(Dataset records begins)

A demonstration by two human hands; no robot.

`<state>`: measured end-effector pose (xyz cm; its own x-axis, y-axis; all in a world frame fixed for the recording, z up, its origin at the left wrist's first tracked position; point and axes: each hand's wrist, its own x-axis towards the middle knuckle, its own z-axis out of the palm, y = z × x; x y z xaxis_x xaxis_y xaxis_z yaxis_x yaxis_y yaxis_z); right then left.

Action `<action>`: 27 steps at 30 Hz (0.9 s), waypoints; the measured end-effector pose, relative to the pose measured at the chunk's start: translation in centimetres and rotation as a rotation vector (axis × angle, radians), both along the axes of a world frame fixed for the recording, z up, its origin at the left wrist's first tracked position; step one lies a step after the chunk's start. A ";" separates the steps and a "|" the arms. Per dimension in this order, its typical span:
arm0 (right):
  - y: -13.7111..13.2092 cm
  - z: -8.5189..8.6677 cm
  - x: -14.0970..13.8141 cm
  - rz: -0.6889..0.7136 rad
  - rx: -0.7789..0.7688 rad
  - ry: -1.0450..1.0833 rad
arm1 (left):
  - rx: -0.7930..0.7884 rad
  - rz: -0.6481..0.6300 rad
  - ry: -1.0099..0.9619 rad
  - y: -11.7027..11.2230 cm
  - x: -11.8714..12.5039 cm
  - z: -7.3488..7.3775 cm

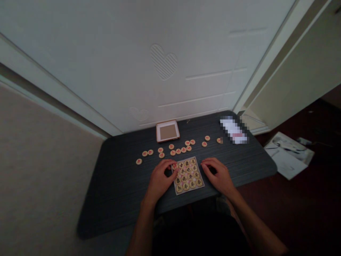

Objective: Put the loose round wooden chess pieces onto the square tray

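Note:
A square shallow box (200, 171) lies near the table's front edge, filled with rows of round Chinese chess pieces (190, 176), mostly with black characters. My left hand (161, 179) is at the box's left side, thumb and forefinger closed about a red-marked chess piece (175, 166) in its far left corner. Part of the box's left column is hidden by that hand. Just right of the box rests my right hand (218, 176), its fingers curved and thumb a little apart, holding nothing. Beyond the box, several loose red-marked chess pieces (178, 151) are spread across the table.
A box lid (167, 131) with a brown rim lies at the back of the dark table (119, 185), by the white heart-patterned panel (119, 64). A blurred-out white item (234, 131) is at the back right. White cartons (290, 154) stand on the floor to the right.

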<state>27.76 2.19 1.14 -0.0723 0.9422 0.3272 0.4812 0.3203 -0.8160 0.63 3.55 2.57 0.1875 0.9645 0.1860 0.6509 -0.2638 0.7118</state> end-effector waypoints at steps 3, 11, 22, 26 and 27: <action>0.0 0.0 0.0 0.004 0.003 0.001 | 0.005 0.011 0.003 0.0 -0.1 -0.1; -0.1 0.2 0.0 0.009 -0.012 -0.006 | 0.008 0.013 0.000 0.0 -0.1 -0.2; -0.1 0.0 0.1 0.006 -0.015 0.000 | -0.012 0.001 -0.003 -0.1 -0.2 0.0; -0.1 0.0 0.1 0.010 -0.010 0.000 | -0.027 0.002 0.003 -0.1 -0.2 0.0; 0.0 0.0 0.1 0.010 -0.008 0.000 | -0.028 0.001 0.001 -0.1 -0.2 0.0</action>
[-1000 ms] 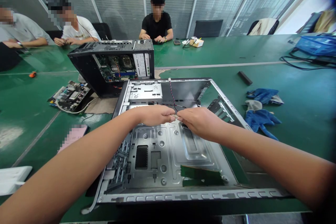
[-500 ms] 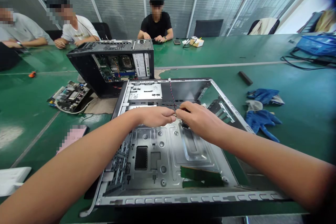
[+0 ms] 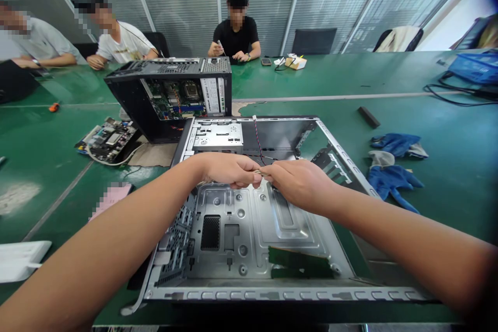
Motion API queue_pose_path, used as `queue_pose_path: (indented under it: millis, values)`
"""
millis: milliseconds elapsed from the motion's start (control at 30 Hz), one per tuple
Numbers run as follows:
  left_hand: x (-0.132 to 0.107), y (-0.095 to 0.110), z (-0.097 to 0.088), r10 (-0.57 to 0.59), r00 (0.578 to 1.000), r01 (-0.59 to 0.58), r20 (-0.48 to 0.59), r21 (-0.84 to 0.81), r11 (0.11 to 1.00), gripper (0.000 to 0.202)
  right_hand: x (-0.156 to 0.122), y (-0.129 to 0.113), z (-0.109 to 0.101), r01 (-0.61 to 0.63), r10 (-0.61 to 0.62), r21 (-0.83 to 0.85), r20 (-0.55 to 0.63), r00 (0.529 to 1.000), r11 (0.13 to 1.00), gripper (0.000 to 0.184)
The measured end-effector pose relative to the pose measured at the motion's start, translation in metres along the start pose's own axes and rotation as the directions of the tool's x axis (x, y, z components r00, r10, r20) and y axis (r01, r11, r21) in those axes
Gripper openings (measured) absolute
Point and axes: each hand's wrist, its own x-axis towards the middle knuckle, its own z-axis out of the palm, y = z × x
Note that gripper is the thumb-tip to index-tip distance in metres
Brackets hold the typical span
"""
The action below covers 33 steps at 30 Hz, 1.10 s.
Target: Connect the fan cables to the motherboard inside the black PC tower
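Observation:
An open computer case (image 3: 218, 290) lies on its side in front of me, its bare metal tray facing up. Above the tray my left hand (image 3: 231, 170) and my right hand (image 3: 298, 181) meet, fingertips pinched on a thin bundle of cables (image 3: 261, 171) between them. A twisted dark wire with a white connector (image 3: 254, 118) runs up from behind the hands toward the case's far edge. Two green memory modules (image 3: 299, 259) rest on the tray near its front rim. My fingers cover most of the bundle.
A second computer case (image 3: 128, 98) stands upright behind, with a loose motherboard (image 3: 111, 140) to its left. Blue gloves (image 3: 392, 179) and a dark bar (image 3: 368, 117) lie at right. Several people sit across the green table (image 3: 303, 85); a white device (image 3: 23, 262) sits at left.
My right hand's fingers have straightened and closed in toward the left, and the left fingers have curled tighter around the cables. Across the table, a person has raised a pen-like object.

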Motion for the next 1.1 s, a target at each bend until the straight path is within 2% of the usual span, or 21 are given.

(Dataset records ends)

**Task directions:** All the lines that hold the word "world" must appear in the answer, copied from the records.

**Answer section:**
`<state>`: measured end-effector pose (xyz cm; its own x-axis, y-axis; all in a world frame fixed for the recording, z up, its origin at the left wrist's first tracked position; point and axes: each hand's wrist, its own x-axis towards the middle knuckle, its own z-axis out of the palm, y = z × x; x y z xaxis_x xaxis_y xaxis_z yaxis_x yaxis_y yaxis_z); right then left.
Action `<action>`: 27 steps at 30 Hz (0.9 s), waypoints; the measured end-effector pose, relative to the pose measured at the chunk's start: translation in centimetres and rotation as a rotation vector (axis × angle, radians), both along the axes of a world frame fixed for the recording, z up, its origin at the left wrist's first tracked position; step one lies a step after the chunk's start. A ";" separates the steps and a "|" the arms. Per dimension in this order, its typical span:

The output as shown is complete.